Estudiante y trabajadora. Nací el 16 de septiembre de 1953 en Granja de San Pedro-Monreal de Ariza, en el límite entre Zaragoza y Soria. Estudié el bachillerato en Moncada (Valencia) y durante esos años viví interna en la comunidad religiosa de las Hermanitas de los Ancianos Desamparados de Masarrochos. Terminado el bachillerato, estudié Banca y Secretariado en Zaragoza. En 1972 empecé a trabajar en Finanzauto y Servicios hasta finales de 1981, año en el que viajé a Colombia como Misionera Seglar Claretiana.

Sed de plenitud. Siempre alimenté la idea del servicio a los demás, motivada por mis padres, que fueron personas religiosas, bondadosas y de una gran rectitud. Pensé la posibilidad de entrar a la comunidad de las Hermanitas de los Ancianos Desamparados, pero sentí que Dios me llamaba por el camino laical a un servicio misionero desde el Evangelio de Jesús a los más empobrecidos. A pesar de llevar una vida ordenada, de ser “buena persona” y de tener un trabajo estable, sentía que la vida se me iba de las manos sin aportar nada a las transformaciones sociales y religiosas que necesitaba el mundo.

Misionera claretiana. Fui enviada en1981 a Colombia para reforzar un equipo que estaba atendiendo comunidades campesinas negras o afrodescendientes en Chocó, en la región del Medio Atrato. Y ahí sigo. Mi destino ha sido siempre la cuenca media del río Atrato, en la que están ubicadas 124 comunidades negras, con una población aproximada de 45.000 habitantes.

Una vida de servicio. Aunque llevo 34 años en esta región, mi rol ha ido cambiando en la medida que las organizaciones étnico-territoriales han asumido su papel, desplazando la presencia de los equipos misioneros hacia los programas que están más débiles en las comunidades, como etnoeducación, etnosalud, fortalecimiento de las empresas comunitarias y derechos humanos, sin renunciar a nuestra acción prioritaria que es la formación bíblica y la catequesis.

Regalo de Dios. Los años vividos como misionera han sido los mejores de mi vida, un gran regalo de Dios, me siento feliz, dichosa, y no me cambio por nadie. El discernimiento, la formación, la cercanía con las comunidades y el compromiso por una evangelización liberadora nos ha humanizado como personas y ha fortalecido nuestra fe en el Dios humano que opta por los pobres, los débiles, los que no cuentan en la sociedad, viviendo en la dignidad de hijos de Dios.
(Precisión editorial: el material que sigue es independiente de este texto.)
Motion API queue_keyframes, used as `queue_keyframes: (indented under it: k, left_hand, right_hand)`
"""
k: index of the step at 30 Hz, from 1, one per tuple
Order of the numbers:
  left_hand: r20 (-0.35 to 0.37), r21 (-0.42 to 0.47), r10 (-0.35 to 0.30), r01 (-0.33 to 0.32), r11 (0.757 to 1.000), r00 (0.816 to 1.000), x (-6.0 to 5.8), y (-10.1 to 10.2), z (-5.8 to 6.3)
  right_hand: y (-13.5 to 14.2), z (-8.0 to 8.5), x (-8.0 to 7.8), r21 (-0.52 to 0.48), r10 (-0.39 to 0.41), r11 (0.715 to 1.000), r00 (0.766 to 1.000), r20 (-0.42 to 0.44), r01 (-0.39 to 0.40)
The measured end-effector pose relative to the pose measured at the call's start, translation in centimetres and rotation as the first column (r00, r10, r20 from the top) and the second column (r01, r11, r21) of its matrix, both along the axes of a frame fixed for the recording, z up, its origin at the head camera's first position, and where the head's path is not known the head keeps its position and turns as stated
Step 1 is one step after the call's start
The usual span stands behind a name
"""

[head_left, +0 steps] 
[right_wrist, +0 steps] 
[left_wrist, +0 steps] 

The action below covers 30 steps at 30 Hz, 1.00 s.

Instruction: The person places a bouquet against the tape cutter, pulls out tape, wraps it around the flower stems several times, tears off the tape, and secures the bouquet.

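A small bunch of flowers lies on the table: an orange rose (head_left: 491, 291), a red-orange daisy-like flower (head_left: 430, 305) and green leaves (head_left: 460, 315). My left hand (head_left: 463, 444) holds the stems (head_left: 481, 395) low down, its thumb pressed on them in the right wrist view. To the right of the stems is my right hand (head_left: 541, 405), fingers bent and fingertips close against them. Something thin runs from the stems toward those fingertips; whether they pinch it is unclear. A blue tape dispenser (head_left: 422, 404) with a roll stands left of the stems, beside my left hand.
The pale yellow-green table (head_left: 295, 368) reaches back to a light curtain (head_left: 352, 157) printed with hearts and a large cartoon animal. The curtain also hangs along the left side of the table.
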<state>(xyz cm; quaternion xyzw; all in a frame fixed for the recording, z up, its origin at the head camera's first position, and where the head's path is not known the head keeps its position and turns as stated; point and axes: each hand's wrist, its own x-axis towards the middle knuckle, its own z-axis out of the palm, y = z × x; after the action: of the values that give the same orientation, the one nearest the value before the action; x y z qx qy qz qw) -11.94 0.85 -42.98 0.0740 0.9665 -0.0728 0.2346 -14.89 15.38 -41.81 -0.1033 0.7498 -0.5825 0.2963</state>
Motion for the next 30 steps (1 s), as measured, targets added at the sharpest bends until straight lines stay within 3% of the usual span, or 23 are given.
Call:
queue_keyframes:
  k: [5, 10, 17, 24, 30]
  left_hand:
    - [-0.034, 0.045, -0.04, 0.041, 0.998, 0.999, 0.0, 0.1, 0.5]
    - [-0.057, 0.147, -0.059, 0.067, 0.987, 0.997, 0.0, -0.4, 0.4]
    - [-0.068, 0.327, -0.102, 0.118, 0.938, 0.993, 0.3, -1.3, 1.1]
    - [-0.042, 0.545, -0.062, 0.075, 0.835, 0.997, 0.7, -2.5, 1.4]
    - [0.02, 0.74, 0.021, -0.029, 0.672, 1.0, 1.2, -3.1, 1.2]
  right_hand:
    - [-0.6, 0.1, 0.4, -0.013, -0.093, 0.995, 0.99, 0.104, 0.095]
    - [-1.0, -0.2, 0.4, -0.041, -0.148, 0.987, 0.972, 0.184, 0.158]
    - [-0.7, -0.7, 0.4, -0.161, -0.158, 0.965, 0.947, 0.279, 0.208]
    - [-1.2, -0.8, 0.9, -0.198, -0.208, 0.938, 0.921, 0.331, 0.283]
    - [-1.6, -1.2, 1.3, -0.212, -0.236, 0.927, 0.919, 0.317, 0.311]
Sin miedo. Animo a vivir la vocación misionera desde una motivación religiosa, partiendo del seguimiento de Jesús de Nazaret. La figura de Jesús nos aporta un testimonio de vida tan fascinante que, si lo seguimos, damos un gran avance en la vivencia plena de los valores del Reino, transformando la sociedad desde el amor, la inclusión, la construcción de la paz, la armonía con Dios, los seres humanos y la naturaleza, sin necesidad de recurrir a la violencia.

Llamada universal. Los misioneros y misioneras necesitamos el apoyo de la gente de a pie. El plan de Dios es que todas las personas disfruten los derechos fundamentales, como el derecho a la vida, a la alimentación, a la salud, al trabajo, a una vivienda digna, a una naturaleza sana. La oración es clave, pues lo que pedimos a Dios de corazón se convierte en una energía positiva esencial para seguir caminando.